L v Goodwin
[2013] TASSC 29
•27 June 2013
[2013] TASSC 29
COURT: SUPREME COURT OF TASMANIA
CITATION: L v Goodwin [2013] TASSC 29
PARTIES: L, K J
v
GOODWIN, Kelly
McCONNON, Alicia
FILE NO: 278/2013
DELIVERED ON: 27 June 2013
DELIVERED AT: Hobart
HEARING DATE: 27 June 2013
JUDGMENT OF: Blow CJ
CATCHWORDS:
Family Law and Child Welfare – Child welfare under State legislation – Crimes and offences by children – Other matters – Backdating of sentence of detention – Time spent in custody before determination of charges.
Youth Justice Act 1997 (Tas) , ss83(1), 89(1).
Aust Dig Family Law and Child Welfare [605]
REPRESENTATION:
Counsel:
Applicant: T Smith
Respondent: S Nicholson
Solicitors:
Applicant: Legal Aid Commission of Tasmania
Respondent: Director of Public Prosecutions
Judgment Number: [2013] TASSC 29
Number of paragraphs: 15
Serial No 29/2013
File No 278/2013
K J L v KELLIE GOODWIN and ALICIA McCONNON
REASONS FOR JUDGMENT BLOW CJ
(DELIVERED ORALLY) 27 June 2013
This is a motion for the review of a sentencing order made by a magistrate in the Youth Justice Division of the Magistrates Court. The learned magistrate, Mr Daly, decided to sentence the applicant to three months' detention. The applicant had spent some time in custody in relation to the charges upon which he was sentenced. The learned magistrate initially, on 12 March 2013, sentenced the applicant to three months' detention and ordered that that period of detention was to commence on 27 February 2013. The learned magistrate was under the impression that the applicant had spent 14 days in custody in relation to the charges. He backdated his order accordingly.
He was wrong about the period that the applicant had spent in custody. In fact, in relation to these charges, the applicant was remanded in custody on 28 December, bailed on 31 December, remanded in custody again on 10 January, and bailed again on 19 February. In computing the number of days that the applicant spent in custody, the proper course is to count each day that he went in, and each day that he came out, as whole days. One does not count the number of sleeps. One counts the number of days when the applicant was in custody for part or all of the day. Using that methodology, the applicant had spent 45 days in custody, not 14.

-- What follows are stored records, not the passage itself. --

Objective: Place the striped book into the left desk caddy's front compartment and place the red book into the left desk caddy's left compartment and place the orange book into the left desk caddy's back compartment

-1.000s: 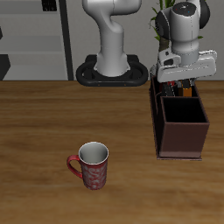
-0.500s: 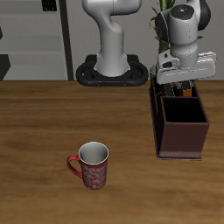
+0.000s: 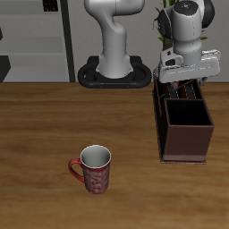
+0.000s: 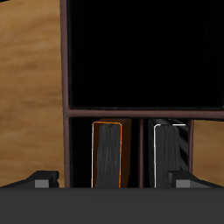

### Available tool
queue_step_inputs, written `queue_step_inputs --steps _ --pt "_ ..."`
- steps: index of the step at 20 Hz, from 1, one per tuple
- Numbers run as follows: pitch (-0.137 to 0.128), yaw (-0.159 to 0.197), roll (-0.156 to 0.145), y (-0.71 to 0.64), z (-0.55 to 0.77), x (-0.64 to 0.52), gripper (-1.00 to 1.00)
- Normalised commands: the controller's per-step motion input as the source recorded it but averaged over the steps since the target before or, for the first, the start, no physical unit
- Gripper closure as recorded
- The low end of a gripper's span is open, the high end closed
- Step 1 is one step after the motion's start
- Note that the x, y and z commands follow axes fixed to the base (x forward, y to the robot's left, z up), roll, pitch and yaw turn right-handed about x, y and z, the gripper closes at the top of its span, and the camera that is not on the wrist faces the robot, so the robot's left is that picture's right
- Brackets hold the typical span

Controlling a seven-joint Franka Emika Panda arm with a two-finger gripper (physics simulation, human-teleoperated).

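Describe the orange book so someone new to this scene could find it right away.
Find the left desk caddy, the dark maroon box near the robot base. Under the pincer, two books stand upright in slots. The orange book has a bright orange outline; its neighbour's is pale.

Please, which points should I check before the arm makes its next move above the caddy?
1. Is the gripper open: ok, the fingers are wide apart with nothing between them.
2. Is the orange book upright inside the left desk caddy: ok.
3. Colour of the dark book in the neighbouring slot: cannot tell.
4. Content of the large compartment: cannot tell, too dark.
5. Is the mug apart from the caddy: ok.
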Motion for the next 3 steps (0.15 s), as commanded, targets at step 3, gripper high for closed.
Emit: queue_step_inputs --steps 3 --pt "-0.007 0.000 0.014 -0.02 0.09 -0.01 -1.00"
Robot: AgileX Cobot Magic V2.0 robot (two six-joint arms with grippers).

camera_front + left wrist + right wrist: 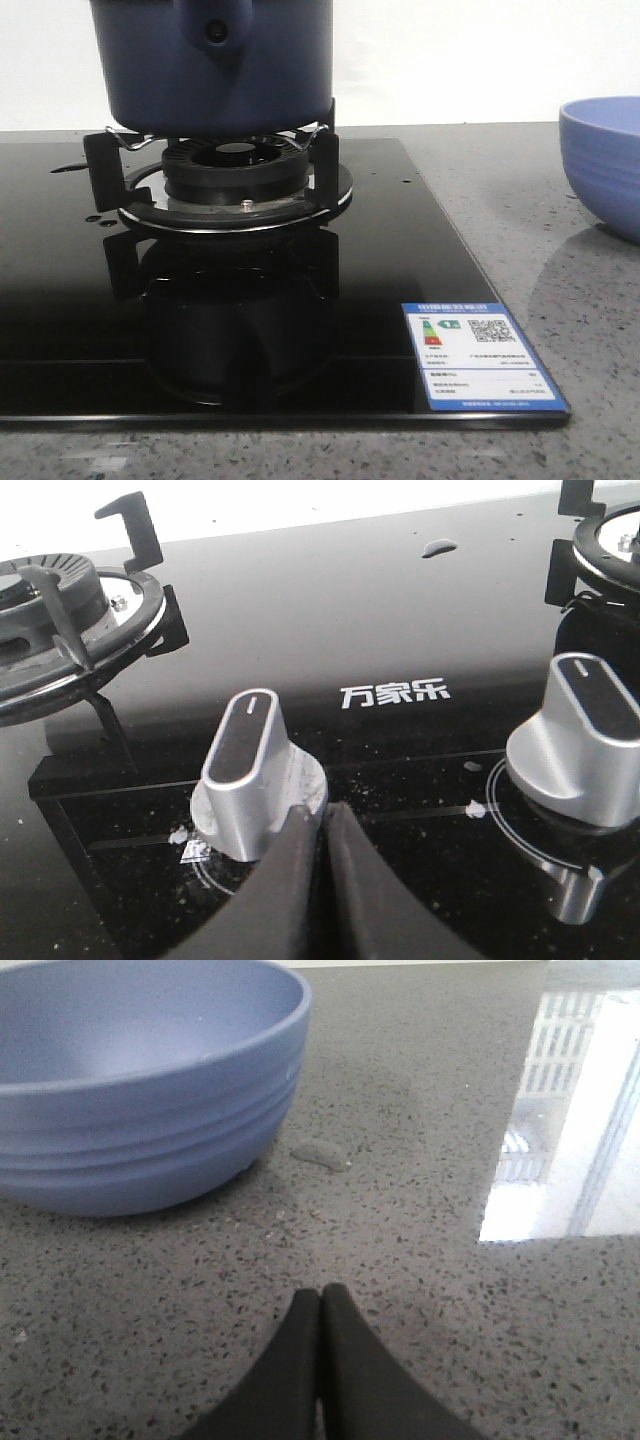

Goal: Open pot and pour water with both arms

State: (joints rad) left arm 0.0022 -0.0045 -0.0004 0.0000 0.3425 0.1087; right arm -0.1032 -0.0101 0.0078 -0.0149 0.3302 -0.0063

It appears that somebody at the Ashley Youth Detention Centre calculated that the applicant had spent 42 days in custody, and sent word to the magistrate that he had made a mistake. The learned magistrate relisted the matter, and it came before him on 13 March, the day after he had initially imposed sentence. The learned magistrate had the power to vary a sentence that was based on an error of fact under s100A of the Youth Justice Act 1997 ("the Act"). He exercised that power. He said to the applicant:
"So what I'm going to do is to revoke the sentence that I made yesterday, give you the same amount of time but not backdate it to 27 February, not backdate it to that date. That's only 14 days ago when, if it was to be backdated at all, it should have been 42 days. I'm not going to backdate it. I'm just going to let the authorities count those days."
The Act provides, in s83(1):
"(1) A period of detention commences on the day the Court makes the detention order except where —
(a)the Court makes an order under section 85(1); or
(b)the youth has been held in custody pending the determination of proceedings for an offence; or
(c)the order specifies otherwise."
The original order made by the learned magistrate was an order under s83(1)(c), specifying a commencement date other than the date of the order. However the effect of the order made by the learned magistrate on 13 March was that s83(1)(b) applied. The period of detention did not commence on the day the court made the detention order because the applicant had been held in custody pending the determination of proceedings for the offences.
Section 89(1) of the Act provides:
"(1) If a detention order is made, any period during which the youth was held in custody in relation to proceedings for or arising from the offence is counted as service of detention under that order."
By virtue of the operation of ss83(1)(b) and 89(1), the appropriate course, once the learned magistrate made the new order on 13 March, was for departmental officers to calculate the period that the applicant had been held in custody pending the making of the sentencing order on 13 March, and to count the total time that he had spent in custody as service of detention under the three-month order imposed on 13 March.
There is a complicating factor that I should address in relation to one aspect of this case. The applicant was held in custody not just on the charges that were the subject of the three-month detention order, but also on two other charges – counts 3 and 7 on complaint 125/2013. On count 3 the prosecutor offered no evidence on 12 March, and it was dismissed. The applicant was dealt with separately on count 7, and no penalty was imposed on that count. Section 89(2) empowers a magistrate to make a decision allocating some or all of a period spent in custody to a particular charge or charges. No such order was made in this case. In the circumstances s89(1) simply means what it says. A detention order was made. The applicant had spent periods in custody in relation to the proceedings for the offences in respect of which that detention order was made. The time that he spent in custody was required to be counted as service of detention under that order.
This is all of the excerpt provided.